So since Bryce helped take down a home invader less than twelve hours after lung surgery in the last episode, I guess it doesn't matter how much time has passed between then and now as we watch him, Jenn, and the girls depart the hospital, Bryce using a little four-footed Marty Crane-style cane to assist him as he walks. Jenn is pleased that he's "home free," and he asks whether she'd like to be home free in Tampa, once again floating the idea that he leave his life of crime. He gets out his phone to show her the house he's found them: it's in a great school district and features such neighbourhood amenities as an AA meeting and "no psychotic rabbis." He wants to move right after Desna's fake wedding. (Jenn and Bryce must really enjoy being parents to the only two children on earth who won't immediately repeat secret shit they aren't supposed to hear -- I mean, I assume that's the situation since they're openly discussing the fake wedding when the girls are RIGHT there.) Jenn looks overwhelmed as Bryce adds that he found a nearby nail salon that's hiring, and asks him in response whether they can even afford the house. Bryce says he's already made them an appointment with a loan officer.
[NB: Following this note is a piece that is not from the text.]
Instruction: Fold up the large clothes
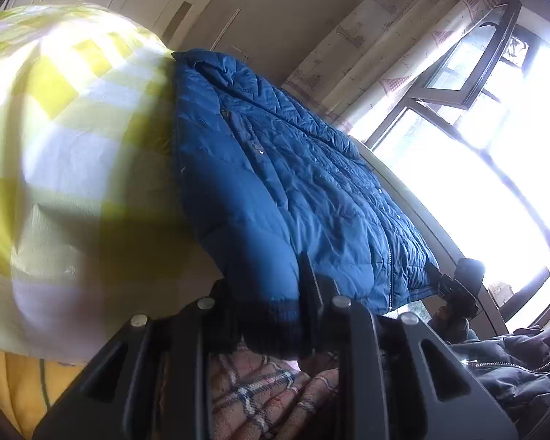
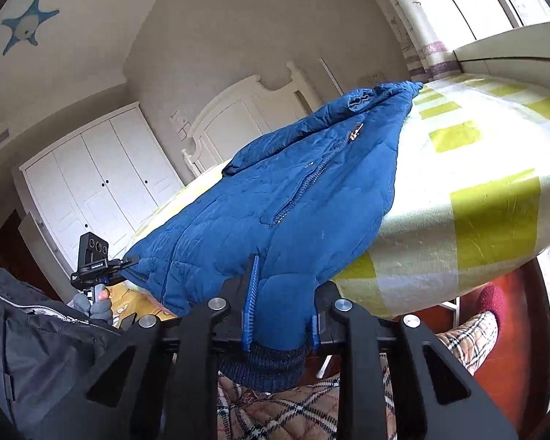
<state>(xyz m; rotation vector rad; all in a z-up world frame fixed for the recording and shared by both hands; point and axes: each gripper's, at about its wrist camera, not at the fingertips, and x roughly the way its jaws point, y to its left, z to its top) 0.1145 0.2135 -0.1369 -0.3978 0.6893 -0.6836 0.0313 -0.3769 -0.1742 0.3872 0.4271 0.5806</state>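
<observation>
- Lying spread along the bed (image 2: 495, 212), the blue padded jacket (image 2: 282, 198) reaches away from both sets of jaws toward its collar at the far end, with its zip running down the front; no fold shows in it, so I judge the task barely begun.
- The left gripper (image 1: 271, 293) has its jaws drawn narrow on a dark ribbed cuff or hem corner (image 1: 271, 326) of the jacket, which hangs just past the bed's near edge.
- The right gripper (image 2: 280, 315) has its jaws pinched on a sleeve end, the blue pads either side of the cloth and the dark ribbed cuff (image 2: 264, 370) bunched behind them.
- Both near corners being held, what seems left is the whole folding: bringing sleeves in, doubling the body, and squaring it. The exact part the left jaws hold is hard to tell, since the lens is close and the cloth blurs.
- The surface is a bed covered in a yellow, white and pale lilac check sheet (image 1: 66, 139), soft and slightly rounded beyond the jaws.
- Below the jaws lie a plaid quilted fabric (image 2: 297, 407) and a dark jacket (image 2: 36, 333) to one side, perhaps the person's own clothing.
- The room holds a white headboard (image 2: 245, 110), a white wardrobe (image 2: 91, 183), a patterned curtain (image 1: 385, 55) and a bright open window (image 1: 476, 128); a blue starfish decoration (image 2: 27, 24) sits on the wall.
</observation>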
Jenn can't believe he means it, and asks if he'd really ditch Roller and Uncle Daddy. By way of answer, Bryce says they'd finally have to learn to use email. (Oh god, take just a moment to consider the kind of horrifying "Re: Re: Re: Re: Nancy Pelosi funds white genocide!!!" conspiracy rants Uncle Daddy will soon be forwarding.) Jenn and Bryce then get the girls hyped about Tampa by reminding them that's where Busch Gardens is. Yes, let's go see the imprisoned animals every weekend!!!
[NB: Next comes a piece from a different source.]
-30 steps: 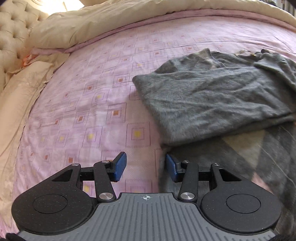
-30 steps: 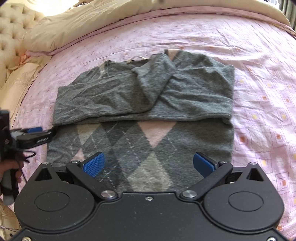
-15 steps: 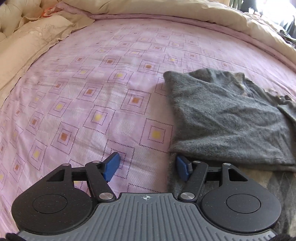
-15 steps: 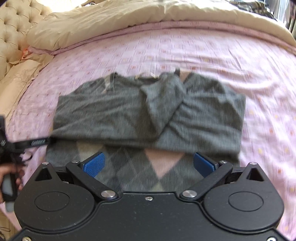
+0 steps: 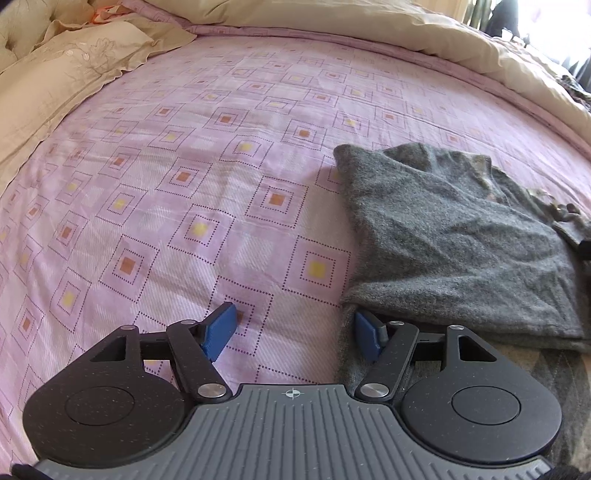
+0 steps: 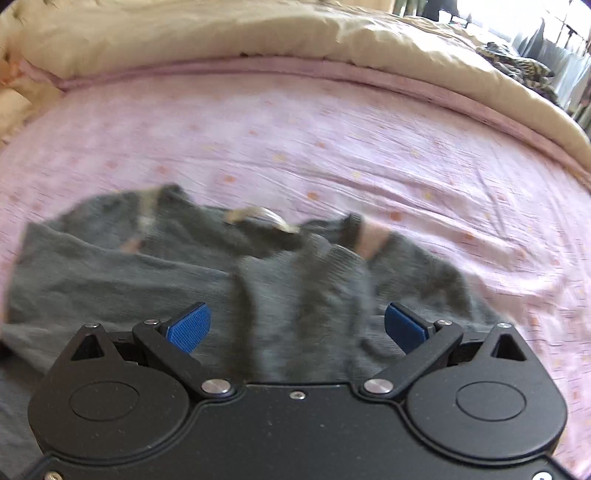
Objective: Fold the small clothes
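A beige pillow [image 5: 55, 74] lies at the far left of the left wrist view, beside the pink patterned bedsheet [image 5: 184, 166] that fills the middle of the bed. Low in that view the left gripper [image 5: 293, 328] has its blue fingers spread wide with nothing between them; the left pad [image 5: 219, 330] hangs over bare sheet and the right pad [image 5: 365, 334] sits at the near left corner of the grey sweater [image 5: 454, 251], just under the edge of its folded-over layer.

The sweater lies flat on the sheet to the right, its long axis running left to right across the bed. In the right wrist view, which is blurred, the sweater [image 6: 184, 280] has its neckline on the far edge, pointing toward the rolled beige duvet [image 6: 258, 33] along the back, with a sleeve crossed over the body near the middle. The right gripper [image 6: 297, 326] is over the sweater's middle, fingers wide apart and empty. Whether its pads touch the knit cannot be told.
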Action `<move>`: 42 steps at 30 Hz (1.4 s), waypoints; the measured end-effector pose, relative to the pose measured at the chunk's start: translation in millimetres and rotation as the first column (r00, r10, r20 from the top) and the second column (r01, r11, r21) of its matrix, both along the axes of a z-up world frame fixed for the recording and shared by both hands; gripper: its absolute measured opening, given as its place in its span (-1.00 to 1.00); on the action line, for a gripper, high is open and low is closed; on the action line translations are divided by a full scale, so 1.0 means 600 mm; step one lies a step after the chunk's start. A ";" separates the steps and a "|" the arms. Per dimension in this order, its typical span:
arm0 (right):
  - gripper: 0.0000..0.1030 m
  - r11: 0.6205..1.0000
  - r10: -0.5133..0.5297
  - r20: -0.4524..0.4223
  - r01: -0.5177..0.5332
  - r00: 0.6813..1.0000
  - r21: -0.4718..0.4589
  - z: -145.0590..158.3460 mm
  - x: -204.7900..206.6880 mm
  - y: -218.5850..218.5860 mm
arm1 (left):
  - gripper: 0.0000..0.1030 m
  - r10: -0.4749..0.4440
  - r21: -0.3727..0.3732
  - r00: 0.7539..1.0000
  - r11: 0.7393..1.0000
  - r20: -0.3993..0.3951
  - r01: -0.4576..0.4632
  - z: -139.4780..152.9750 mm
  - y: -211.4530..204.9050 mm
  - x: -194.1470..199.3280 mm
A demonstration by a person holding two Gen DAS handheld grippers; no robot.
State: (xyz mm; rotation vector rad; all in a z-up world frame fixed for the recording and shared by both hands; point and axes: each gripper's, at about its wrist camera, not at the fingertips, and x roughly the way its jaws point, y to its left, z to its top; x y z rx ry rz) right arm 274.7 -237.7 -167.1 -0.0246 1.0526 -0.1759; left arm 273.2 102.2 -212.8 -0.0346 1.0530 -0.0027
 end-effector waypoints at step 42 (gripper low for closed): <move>0.23 0.841 -0.524 -0.091 0.531 0.847 0.104 -0.004 -0.201 -0.169 | 0.41 -0.044 0.014 0.999 0.999 -0.006 0.044 -0.007 -0.002 0.003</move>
At the shop, Polly is spinning out, describing Marnie as having been "missing" for the past six hours despite her having, you know, informed Polly that she was choosing to return to the care of her custodial parent. "I want you to take a deep, white breath," Desna advises, in this week's line I am absolutely going to steal, before telling her pretty much exactly what I just wrote about Marnie and her safety. Instead of arguing with Polly about whether she was Marnie's mother, Desna just patiently lets Polly enumerate all the stuff she did for Marnie, including make Nation Of Islam bean pies. Blessedly, Dean enters before this nonsense can go on any longer; Desna greets him, but he ignores her, walking straight past her to Virginia to say he didn't want to wait at the motel for his next Hammer & Pickle show. Desna reminds him that they can always come back home, but Dean sternly says that, due to Desna's "horrible life choices," it's "no longer an option" for them, though Virginia looks like her convictions are not quite as strong as his. Desna clears her throat and says they're about to go look at wedding dresses next to an ice cream place he likes, but Dean says ice cream makes him look bloated in his g-string. Noticing that Polly is hugging Quiet Ann, he asks what's wrong: "Are you upset because my cherry pop was a little off last night?" "No," she says, adding, "but, I mean, how many times do I have to SHOW you that, Dean?!" As she stomps out back with the trash, Desna assures Dean that Polly's mood isn't about him and that she's going through something -- though that doesn't mean that, when he offers to show Desna his cherry pop, it's something she particularly cares to see.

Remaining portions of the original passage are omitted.